Hobbling the Rule of Law or Passing Judgement in Haste: A Comment on the Latest Amendment to the Polish Constitution

On December 23, 2015, the Sejm—the Polish lower House of Parliament—passed a Bill to amend the Polish Constitution that will control the functioning of the Constitutional Tribunal. On the following day the Polish Senate passed the Amendment, and President Andrzej Duda of the ruling Law and Justice Party signed the Bill into law on the December 28.

This is a decision that has polarised opinions, with some arguing that this will hobble the rule of law and others arguing that this will curtail a dangerous court. Features of the new Amendment include the following:


First, there is a requirement that a two-thirds majority of sitting judges is needed to constitute a majority (and binding) decision.


Second, the quorum of judges is to be increased from 9 to 13 of the 15-man Tribunal. This particular requirement, since it mandates that more judges must sit on any given case, will significantly reduce the number of cases that can appear before the Tribunal.


And, third, the Amendment will require a mandatory latency period (a delay) of 6 months before the Tribunal can decide a case that has been referred to it. There is also a category of 3 months for cases of exceptional circumstances. While this may not appear particularly onerous, it should be noted that the previous latency period was only 2 weeks.


The question this Amendment poses is whether the rule of law is unduly hampered or whether the rule of law will be strengthened by restraining a potentially activist court.

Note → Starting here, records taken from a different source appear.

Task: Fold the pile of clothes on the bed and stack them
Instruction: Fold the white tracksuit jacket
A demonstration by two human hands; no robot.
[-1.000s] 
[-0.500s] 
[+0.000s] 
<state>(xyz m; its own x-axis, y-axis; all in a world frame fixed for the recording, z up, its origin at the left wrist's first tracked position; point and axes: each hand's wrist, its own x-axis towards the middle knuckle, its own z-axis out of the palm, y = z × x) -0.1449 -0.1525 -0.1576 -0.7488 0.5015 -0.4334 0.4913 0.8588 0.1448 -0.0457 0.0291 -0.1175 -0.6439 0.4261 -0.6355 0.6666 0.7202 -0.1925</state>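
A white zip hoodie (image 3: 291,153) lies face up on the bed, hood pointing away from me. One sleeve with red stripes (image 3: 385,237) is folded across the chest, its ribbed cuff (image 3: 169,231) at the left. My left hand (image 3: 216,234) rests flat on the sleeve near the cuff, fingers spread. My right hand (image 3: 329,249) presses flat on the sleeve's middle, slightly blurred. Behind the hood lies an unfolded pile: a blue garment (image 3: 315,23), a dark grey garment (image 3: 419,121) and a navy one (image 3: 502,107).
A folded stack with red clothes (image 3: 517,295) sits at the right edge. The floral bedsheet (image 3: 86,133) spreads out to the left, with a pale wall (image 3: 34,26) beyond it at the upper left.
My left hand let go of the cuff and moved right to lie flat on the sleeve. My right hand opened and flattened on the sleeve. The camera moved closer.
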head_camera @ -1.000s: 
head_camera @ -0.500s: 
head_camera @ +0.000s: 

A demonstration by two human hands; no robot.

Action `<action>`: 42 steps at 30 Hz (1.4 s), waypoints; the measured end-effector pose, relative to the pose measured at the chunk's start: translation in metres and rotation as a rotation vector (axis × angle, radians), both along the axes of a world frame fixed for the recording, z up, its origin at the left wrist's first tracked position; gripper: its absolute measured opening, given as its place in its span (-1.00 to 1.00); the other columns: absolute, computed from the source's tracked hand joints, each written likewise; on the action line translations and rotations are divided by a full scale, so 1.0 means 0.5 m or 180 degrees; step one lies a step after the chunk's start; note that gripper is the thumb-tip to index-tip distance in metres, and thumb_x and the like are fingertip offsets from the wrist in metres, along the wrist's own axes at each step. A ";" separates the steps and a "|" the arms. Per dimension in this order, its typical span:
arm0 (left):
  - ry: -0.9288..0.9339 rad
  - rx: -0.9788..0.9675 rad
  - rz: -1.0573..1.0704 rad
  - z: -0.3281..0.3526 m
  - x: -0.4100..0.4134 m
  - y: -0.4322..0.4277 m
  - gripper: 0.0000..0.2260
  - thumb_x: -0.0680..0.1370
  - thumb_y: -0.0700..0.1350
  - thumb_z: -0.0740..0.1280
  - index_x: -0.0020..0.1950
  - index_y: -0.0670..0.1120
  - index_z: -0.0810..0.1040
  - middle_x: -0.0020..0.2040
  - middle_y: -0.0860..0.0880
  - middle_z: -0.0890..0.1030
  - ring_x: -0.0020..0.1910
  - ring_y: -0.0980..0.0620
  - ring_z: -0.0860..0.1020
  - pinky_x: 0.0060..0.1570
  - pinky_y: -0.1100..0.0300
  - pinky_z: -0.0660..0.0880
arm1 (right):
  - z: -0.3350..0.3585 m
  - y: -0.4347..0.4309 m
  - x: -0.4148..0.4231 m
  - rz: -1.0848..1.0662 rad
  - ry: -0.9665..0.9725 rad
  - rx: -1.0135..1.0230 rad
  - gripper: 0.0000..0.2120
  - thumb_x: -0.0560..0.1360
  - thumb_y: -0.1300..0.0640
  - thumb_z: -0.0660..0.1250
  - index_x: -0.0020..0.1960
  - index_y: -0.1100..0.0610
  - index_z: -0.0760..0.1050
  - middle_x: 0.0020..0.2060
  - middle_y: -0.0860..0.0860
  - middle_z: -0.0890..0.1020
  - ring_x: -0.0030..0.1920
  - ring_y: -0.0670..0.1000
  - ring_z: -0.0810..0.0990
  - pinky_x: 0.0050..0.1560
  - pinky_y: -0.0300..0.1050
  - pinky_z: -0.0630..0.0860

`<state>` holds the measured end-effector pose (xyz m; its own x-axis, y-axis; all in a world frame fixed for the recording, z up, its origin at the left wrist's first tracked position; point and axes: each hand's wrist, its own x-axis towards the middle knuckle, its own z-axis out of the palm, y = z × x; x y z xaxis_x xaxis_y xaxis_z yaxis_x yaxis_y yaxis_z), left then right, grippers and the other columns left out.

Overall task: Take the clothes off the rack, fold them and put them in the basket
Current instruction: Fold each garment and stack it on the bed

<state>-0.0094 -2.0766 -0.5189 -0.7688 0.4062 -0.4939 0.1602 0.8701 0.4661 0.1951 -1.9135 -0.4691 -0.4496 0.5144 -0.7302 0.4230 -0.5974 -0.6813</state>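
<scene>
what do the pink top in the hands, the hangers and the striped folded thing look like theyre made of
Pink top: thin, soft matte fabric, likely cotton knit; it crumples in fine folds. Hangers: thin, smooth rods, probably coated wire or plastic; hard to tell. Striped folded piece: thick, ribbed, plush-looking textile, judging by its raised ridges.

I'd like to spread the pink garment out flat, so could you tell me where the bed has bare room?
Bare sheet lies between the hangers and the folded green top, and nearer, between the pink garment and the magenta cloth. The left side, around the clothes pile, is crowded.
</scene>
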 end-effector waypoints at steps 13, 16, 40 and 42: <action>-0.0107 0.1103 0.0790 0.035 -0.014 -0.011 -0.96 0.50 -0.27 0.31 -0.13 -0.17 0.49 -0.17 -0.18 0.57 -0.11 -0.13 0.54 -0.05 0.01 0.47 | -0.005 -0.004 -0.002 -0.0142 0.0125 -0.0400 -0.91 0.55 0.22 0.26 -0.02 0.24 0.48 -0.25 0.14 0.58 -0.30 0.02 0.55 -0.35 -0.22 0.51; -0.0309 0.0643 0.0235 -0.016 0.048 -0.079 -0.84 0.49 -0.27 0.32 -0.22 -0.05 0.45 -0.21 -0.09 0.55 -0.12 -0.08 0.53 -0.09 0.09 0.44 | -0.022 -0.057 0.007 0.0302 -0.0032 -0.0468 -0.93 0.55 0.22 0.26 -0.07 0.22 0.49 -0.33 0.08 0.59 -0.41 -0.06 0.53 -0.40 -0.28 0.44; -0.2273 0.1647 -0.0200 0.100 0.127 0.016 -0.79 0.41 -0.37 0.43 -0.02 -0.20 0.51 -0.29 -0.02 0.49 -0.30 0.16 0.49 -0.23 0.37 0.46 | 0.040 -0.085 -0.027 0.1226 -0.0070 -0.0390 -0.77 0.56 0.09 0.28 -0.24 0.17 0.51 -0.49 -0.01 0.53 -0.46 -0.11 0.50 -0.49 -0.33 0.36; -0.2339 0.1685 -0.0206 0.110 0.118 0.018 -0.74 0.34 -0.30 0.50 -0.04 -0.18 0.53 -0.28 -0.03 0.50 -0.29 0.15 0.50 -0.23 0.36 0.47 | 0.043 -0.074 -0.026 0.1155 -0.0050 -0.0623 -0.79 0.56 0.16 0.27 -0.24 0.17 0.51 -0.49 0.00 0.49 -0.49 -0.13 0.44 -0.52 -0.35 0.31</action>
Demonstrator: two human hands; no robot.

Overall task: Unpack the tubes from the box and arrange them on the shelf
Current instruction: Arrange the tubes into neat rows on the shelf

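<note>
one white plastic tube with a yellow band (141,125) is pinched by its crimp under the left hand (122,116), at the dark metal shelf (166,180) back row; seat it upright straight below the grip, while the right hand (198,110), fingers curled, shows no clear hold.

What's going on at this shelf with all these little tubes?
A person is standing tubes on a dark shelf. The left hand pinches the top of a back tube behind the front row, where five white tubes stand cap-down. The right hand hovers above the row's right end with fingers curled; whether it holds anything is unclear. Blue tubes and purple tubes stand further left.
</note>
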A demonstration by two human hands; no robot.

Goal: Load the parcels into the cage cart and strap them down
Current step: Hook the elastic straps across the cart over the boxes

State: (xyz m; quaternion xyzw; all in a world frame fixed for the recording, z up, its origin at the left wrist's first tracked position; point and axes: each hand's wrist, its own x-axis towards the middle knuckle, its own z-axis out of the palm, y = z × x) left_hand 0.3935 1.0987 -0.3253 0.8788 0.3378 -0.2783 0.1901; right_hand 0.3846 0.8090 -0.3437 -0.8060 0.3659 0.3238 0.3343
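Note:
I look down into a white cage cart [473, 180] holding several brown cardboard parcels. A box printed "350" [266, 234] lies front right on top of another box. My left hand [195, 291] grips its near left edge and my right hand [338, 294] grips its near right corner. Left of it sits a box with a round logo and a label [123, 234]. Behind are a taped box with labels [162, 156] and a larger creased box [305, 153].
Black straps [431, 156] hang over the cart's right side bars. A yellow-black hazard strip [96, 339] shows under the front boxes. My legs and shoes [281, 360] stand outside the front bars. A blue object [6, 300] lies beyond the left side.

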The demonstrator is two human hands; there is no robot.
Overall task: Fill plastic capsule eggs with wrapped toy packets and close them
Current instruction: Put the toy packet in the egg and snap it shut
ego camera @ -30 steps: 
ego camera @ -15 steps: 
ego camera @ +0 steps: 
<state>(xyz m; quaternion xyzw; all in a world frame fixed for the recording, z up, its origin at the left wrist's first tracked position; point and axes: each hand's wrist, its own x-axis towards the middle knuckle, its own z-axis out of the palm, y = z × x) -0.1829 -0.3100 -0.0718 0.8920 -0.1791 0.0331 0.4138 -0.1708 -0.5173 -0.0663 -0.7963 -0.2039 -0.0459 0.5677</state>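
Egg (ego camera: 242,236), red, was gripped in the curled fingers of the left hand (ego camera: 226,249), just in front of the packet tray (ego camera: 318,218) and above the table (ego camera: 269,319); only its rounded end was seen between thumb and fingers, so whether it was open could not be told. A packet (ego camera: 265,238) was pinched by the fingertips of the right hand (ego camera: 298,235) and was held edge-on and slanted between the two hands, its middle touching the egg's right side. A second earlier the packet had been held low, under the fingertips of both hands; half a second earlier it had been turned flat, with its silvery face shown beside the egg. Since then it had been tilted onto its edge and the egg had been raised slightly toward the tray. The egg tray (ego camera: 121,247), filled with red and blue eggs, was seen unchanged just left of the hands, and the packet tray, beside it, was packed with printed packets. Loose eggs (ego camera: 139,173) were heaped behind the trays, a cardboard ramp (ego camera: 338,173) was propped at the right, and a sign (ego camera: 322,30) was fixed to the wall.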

Whether one agrees or disagrees with the social, economic, geopolitical or political policies of the Law and Justice Party is an irrelevant consideration. For, perhaps, the Tribunal has itself had a deleterious effect on the rule of law in Poland, thus possibly justifying the Amendment.


This must be borne in mind when deciding whether to decry the amendment or whether to applaud it.


The rule of law is not simply a principle that governments and the institutions of a State must never be above the law. This dilutes the rule of law to nothing more than a mere legal principle. But the rule of law is also a political ideal; a political ideal of legality that is qualified by other political ideals such as democratic participation, representative government, and national security.


A prime example of this is the fact that even constitutionally sound laws—passed according to appropriate legal procedures and, thus, the rule of law when strictly viewed as a formal receipt for legal-institution design—can violate other fundamental principles such as justice and equality for all. For example, Nazi Germany passed numerous laws that might not necessarily have violated the formal aspects of the rule of law, particularly the Nuremburg Race Laws of 1935 and the Decree on the Confiscation of Jewish Property, which regulated the dispossession of Jewish property.


According to Professor Jeffrey Goldsworthy, a well-known Australian constitutional lawyer and former President of the Australian Society of Legal Philosophy, ‘[i]f the rule of law can be reduced to a single core proposition, it is that laws should limit or control what would otherwise be arbitrary power’. Arbitrary power in this sense is not just legislative power but judicial power as well. The doctrine of Substantive Due Process advanced by the Supreme Court of the United States is a perfect—albeit disheartening—example of judicial activism, and arbitrariness.


So rather than condemning the recent Amendment in Poland off-hand, a more thoughtful analysis of the Constitutional Tribunal’s potential for, and possibly actual, arbitrariness is needed. Cautious deliberation is more prudent than simply rushing to judgement.